Steve - I have just used * Langlow Patina * for the first time on a *Hall Table in Oak* and found it very easy to apply and having tested a piece with hot coffee cups and a sherry glass with a small spillage underneath, it seems to be virtually bomb-proof. A good compromise between the oil advocated elsewhere and varnish perhaps?


----------



## stix (1 Dec 2006)

HS - No the table is not being stained. It's natural colour is a good match to the existing furniture but I need to give it some protection from drinks glasses and hot cups, etc.


Roger - Your hall table looks great  . The Langlow Patina certainly seems like it could be what I'm looking for. I've only ever used wax or danish oil on previous projects but I didn't think either of them would be durable enough for this table. Does the Langlow Patina leave a matt finish?


Steve


----------



## RogerM (1 Dec 2006)

Steve - Patina is not matt - more of a satin finish. 2 coats gives a satin/oil appearance, but more than that starts to look a bit like varnish. Very durable tho'. Have a search on this forum for others opinions - that's what decided me on it and I haven't regretted it.


----------



## stix (1 Dec 2006)

Thanks Roger

Yes, patina certainly looks like a popular product amongst the forum members. I'm going to give it a go.

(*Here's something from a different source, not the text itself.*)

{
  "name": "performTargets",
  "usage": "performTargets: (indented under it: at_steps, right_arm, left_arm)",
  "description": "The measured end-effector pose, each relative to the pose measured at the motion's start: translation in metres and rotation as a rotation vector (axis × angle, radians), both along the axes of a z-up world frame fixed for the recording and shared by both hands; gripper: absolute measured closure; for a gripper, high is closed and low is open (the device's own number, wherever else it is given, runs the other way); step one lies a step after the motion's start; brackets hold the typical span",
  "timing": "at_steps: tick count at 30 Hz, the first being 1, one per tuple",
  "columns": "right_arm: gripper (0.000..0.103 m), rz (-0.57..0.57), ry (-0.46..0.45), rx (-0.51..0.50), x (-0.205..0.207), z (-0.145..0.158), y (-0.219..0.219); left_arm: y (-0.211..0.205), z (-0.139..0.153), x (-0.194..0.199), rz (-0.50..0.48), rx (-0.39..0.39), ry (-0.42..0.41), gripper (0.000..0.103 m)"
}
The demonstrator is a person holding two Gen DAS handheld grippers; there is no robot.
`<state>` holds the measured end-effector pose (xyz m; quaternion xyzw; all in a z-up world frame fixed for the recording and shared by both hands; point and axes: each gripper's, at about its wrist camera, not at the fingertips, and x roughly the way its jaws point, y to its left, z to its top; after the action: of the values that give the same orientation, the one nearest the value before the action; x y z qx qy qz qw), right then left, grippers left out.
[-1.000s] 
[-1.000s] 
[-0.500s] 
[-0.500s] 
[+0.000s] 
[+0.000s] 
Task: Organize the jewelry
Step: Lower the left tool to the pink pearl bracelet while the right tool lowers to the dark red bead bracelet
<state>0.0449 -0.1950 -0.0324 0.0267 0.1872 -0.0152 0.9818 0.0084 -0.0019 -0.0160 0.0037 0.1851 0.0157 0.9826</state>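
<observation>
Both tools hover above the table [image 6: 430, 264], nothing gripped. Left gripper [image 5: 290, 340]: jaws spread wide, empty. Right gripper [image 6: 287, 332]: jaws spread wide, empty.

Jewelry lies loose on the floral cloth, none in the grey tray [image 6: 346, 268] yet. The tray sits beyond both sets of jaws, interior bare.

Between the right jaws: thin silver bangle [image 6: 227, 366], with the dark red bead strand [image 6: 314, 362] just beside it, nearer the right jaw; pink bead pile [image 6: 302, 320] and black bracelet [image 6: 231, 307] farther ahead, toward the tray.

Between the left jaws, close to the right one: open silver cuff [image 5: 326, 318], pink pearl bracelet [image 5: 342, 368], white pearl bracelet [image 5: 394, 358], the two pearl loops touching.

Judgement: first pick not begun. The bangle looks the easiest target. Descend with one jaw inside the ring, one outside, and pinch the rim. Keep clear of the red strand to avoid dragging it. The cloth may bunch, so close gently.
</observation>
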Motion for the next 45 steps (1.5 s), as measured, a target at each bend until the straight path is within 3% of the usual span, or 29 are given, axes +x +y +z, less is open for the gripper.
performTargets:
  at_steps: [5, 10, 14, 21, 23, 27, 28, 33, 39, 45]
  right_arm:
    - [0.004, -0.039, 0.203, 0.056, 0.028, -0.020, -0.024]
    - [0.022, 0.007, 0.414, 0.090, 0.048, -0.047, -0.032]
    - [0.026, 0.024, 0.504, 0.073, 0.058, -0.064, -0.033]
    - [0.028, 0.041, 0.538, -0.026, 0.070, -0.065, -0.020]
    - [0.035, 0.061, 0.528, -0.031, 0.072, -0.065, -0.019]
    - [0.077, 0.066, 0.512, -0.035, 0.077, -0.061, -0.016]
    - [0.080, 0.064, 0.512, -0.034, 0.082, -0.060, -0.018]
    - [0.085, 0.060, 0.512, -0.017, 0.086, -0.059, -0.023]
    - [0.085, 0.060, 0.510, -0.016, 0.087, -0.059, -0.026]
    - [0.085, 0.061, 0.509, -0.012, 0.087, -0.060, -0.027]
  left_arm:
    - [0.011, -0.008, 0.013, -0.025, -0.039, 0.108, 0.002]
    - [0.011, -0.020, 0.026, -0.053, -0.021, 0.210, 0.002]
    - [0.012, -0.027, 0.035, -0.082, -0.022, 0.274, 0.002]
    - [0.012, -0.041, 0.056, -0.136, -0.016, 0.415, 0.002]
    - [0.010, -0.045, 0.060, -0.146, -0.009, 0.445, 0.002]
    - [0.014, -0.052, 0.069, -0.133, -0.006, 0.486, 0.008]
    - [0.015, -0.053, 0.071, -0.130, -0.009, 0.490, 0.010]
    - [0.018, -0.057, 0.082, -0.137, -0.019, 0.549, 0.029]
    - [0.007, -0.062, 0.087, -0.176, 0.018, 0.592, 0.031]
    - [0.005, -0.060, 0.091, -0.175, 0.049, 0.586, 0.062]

It took me a took me a while to find a local supplier but I have managed to find somewhere that stocks it - Does £8.95 sound about right for a 320g tin?

Are there any tips for the application of patina? Any sanding required between coats?

Cheers
Steve


----------



## RogerM (2 Dec 2006)

Steve - I found that to begin with, no matter how little I put on the cloth, I should have put on less! Put it on very thinly, and I mean REALLY THINLY! I found 2 coats was all that was needed. I just went over the surface with a soft brush attachd to our vacuum cleaner to start with, and then just a quick dust off with a duster before applying the second coat. It doesn't "nib" like varnish so no need to sand it between coats IMHO.

But hey! I'm no expert - I've only used it once. Others are, I am sure, more qualified to advise!


----------



## joekid (12 Dec 2006)

i always find varnishes thinned down 50/50 even more spirits to get a thinner finish(many coats)with white spirits,firstly wipe the piece to be treated with a sheet type cotton cloth/dont swipe the cotton sheets though/dont use a yellow duster,/wipe the area with a (damped with spirits)cloth ,not soaked this will highlight the area and show any un finished bits,let it dry wire wool it finest wire wool ,i then rub a little spirits onto a cloth rub my hands with it then apply the varnish mix/after another good stir by hand,dipping only my finger tips working it in small areas let the whole finished piece dry over night wool lightly and repeat,you can do this lots of times depending how glazed and smooth you want it//this is by no means quick ,or easy,but works beutifully on wood veneered speakers,theres lots of easier ways,for a similar finish,i like the hands on quality.


----------